Task to carry out: Among the records below, find each line containing the word "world" and copy it.

Material provided:

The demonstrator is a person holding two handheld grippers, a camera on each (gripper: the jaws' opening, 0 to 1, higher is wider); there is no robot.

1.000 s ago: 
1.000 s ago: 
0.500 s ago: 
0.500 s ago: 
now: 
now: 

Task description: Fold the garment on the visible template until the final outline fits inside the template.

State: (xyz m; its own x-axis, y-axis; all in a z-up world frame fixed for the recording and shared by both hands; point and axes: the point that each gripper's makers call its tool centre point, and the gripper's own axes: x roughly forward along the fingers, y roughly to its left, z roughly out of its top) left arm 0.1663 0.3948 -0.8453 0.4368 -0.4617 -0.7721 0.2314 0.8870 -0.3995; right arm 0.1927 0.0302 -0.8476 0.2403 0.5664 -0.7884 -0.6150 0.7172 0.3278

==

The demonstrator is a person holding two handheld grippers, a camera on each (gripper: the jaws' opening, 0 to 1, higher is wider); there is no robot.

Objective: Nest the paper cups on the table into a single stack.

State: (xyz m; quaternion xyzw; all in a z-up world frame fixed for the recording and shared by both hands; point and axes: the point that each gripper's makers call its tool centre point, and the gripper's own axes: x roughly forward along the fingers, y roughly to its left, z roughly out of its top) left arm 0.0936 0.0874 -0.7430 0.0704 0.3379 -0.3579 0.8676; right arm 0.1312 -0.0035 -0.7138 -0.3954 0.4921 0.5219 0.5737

Solution for this exercise:
State: (xyz m; its own x-axis, y-axis; all in a z-up world frame fixed for the recording and shared by both hands; point and axes: the point that each gripper's makers call its tool centre point, and the gripper's own axes: x roughly forward along the fingers, y roughly to its left, z roughly out of its top) left arm 0.1663 0.3948 -0.8453 0.4368 -0.4617 -0.7721 0.2314 0.8870 -0.3995; right arm 0.1927 0.0302 -0.8476 0.2403 0.5664 -0.7884 -0.6150 0.7172 0.3278
State: (xyz m; quaternion xyzw; all in a z-up world frame fixed for the recording and shared by both hands; point and axes: the point that each gripper's makers call its tool centre point, and the gripper's own axes: x roughly forward along the fingers, y roughly to its left, z roughly out of its top) left arm 0.0936 0.0874 -0.7430 0.0704 0.3379 -0.3579 0.8676; right arm 0.1312 -0.0035 -0.7138 -0.3954 0.4921 0.5219 0.5737

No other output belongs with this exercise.